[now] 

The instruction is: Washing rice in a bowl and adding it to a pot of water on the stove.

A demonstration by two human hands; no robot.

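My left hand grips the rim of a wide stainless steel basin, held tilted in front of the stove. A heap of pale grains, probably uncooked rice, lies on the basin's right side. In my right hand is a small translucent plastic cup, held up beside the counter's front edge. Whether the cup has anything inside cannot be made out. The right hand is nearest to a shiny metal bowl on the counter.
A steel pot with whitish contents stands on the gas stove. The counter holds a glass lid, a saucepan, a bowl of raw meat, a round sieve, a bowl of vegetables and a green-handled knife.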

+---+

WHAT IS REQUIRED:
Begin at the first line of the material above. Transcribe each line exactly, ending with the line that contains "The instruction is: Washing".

COMPLETED EXERCISE:
[now] 

The instruction is: Washing rice in a bowl and adding it to a pot of water on the stove.

Nothing more remains to be done for this exercise.